If you want to get anything published, only ever use a recognised publishing house, a household name that you know, otherwise you are looking to get scammed by fly by night literary agents that are all over the internet.

Remember, if it seems to good to be true, then it is.

http://www.419eater.com - http://www.aa419.org

#1929 by Supervan Mon Aug 27, 2007 8:13 pm
Thanks SP. As soon as I read that line, my alarm bells went off.
ThankGod for my experience on Eater and this website.
I'm gutted though!!

The only thing you have left on your deathbed are memories. So make them good ones.

#1930 by Julia Mon Aug 27, 2007 8:37 pm
Don't be gutted :(

Keep at it, as there certainly are legitimate companies to pursue your dream with.

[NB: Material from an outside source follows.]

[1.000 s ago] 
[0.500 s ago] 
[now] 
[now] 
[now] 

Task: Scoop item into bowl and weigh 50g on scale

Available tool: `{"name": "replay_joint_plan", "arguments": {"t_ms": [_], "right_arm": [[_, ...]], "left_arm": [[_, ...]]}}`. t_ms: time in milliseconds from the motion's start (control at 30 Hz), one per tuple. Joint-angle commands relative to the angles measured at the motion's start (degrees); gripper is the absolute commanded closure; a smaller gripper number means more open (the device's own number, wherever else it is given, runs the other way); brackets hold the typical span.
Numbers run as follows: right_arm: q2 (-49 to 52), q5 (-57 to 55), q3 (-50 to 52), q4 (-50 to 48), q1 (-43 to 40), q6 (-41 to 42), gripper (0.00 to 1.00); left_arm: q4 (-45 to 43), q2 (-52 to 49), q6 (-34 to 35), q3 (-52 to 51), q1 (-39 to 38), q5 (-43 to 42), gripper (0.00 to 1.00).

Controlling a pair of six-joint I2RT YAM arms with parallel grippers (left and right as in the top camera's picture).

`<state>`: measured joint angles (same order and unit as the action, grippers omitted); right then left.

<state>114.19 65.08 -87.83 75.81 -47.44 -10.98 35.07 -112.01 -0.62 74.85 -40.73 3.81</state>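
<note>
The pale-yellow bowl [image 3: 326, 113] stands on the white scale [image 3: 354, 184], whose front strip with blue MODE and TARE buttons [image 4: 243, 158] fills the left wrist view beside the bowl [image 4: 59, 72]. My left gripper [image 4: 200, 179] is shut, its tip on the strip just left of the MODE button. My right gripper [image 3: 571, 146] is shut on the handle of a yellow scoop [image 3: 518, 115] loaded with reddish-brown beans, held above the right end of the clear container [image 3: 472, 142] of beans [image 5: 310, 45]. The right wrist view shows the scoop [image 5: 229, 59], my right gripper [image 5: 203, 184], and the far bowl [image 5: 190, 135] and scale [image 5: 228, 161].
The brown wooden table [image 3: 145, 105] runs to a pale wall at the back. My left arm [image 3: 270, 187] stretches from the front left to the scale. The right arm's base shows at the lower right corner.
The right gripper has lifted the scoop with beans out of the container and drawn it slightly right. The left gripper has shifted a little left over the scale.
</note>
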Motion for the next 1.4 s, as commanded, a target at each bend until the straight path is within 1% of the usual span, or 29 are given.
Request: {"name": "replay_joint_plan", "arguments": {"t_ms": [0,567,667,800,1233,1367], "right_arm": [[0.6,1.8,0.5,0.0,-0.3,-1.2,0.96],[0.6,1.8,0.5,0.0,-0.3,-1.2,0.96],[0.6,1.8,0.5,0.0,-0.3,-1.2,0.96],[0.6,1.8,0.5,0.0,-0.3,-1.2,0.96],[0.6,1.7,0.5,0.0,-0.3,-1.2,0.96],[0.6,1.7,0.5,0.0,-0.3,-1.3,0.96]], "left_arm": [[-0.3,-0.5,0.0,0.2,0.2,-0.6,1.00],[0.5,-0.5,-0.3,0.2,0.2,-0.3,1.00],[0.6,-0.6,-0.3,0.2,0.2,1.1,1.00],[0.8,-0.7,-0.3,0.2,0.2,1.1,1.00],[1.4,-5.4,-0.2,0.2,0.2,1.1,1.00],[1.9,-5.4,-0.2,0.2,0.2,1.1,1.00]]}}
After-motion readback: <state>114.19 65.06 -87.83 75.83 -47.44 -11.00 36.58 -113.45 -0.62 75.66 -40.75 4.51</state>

#1932 by Supervan Tue Aug 28, 2007 6:09 am
Thanks Slayerfaith, I 'm still trying to get it out there!
I've found this publishers...


I've looked on Google, but they seem legit.
Once burned...

The only thing you have left on your deathbed are memories. So make them good ones.

#2102 by Gussie Fink-Nottle Wed Sep 19, 2007 2:18 pm

They've given an address & a company registration number, if I were you I'd check those out. Try googling them as well, can't hurt.

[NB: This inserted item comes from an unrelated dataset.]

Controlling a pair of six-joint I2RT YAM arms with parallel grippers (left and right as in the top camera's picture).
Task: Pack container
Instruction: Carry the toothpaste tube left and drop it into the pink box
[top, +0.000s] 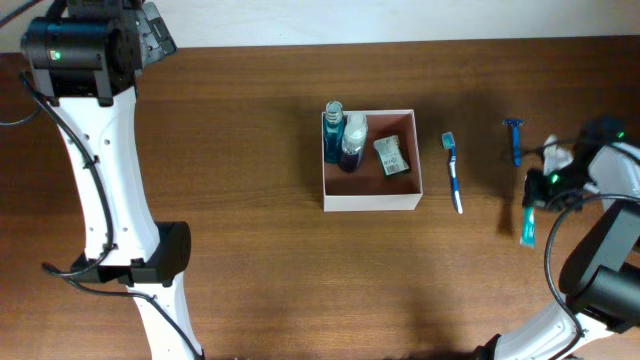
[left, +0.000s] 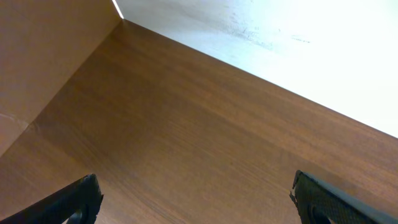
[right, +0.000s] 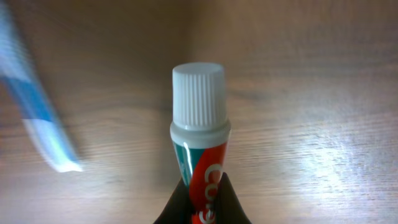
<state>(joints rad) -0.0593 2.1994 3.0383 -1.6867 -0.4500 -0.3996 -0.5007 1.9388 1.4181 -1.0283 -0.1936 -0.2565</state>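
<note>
The container (top: 370, 203), a white-walled square box, sits mid-table and holds two blue bottles (top: 345, 138) and a small packet (top: 391, 155). To its right lie a blue and white toothbrush (top: 453, 172) and a blue razor (top: 514, 138). At the right edge my right gripper (top: 535, 193) is shut on a toothpaste tube (top: 527, 228). The right wrist view shows the red and teal tube (right: 200, 149) with its white cap pointing away, pinched between the dark fingers of the right gripper (right: 203, 186). My left gripper (top: 150, 30) is at the far left back corner, open with nothing in it (left: 199, 202).
A blurred blue and white handle (right: 37, 124) lies on the wood left of the tube in the right wrist view. The left arm's white links (top: 100, 170) run down the table's left side. Bare wood (left: 186, 124) and the table's back edge fill the left wrist view.
</note>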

#2103 by Gussie Fink-Nottle Wed Sep 19, 2007 2:28 pm

Further to above, I googled them & got this:-

"Executive Suite 8, The Pentagon Centre, 44 Washington Street, Glasgow G3 8AZ
Tel: 0141 221 1117
Fax: 0141 221 5363
Email: [email protected]
Web site: www.nwp.co.uk
ISBNs: 9781 897784, 9781 903238, The In Pinn, Vital Spark, The Angels’ Share, 11:9, NWP

Company Established: 1992
Contacts: Neil Wilson (Publisher)
Types of books: Whisky, food and drink, travel memoir, climbing and hillwalking, Scottish humour, biography, history, Irish interest and true crime

Distributor: BookSource, 50 Cambuslang Road, Cambuslang Glasgow G32 8NB Tel: 0845 370 0067 Fax: 0845 370 0068"

I got that from the Scottish Publishers Association website, I also googled the postcode & The Pentagon Centre, Washington Street is kosher, they look legit to me, but check them out yourself.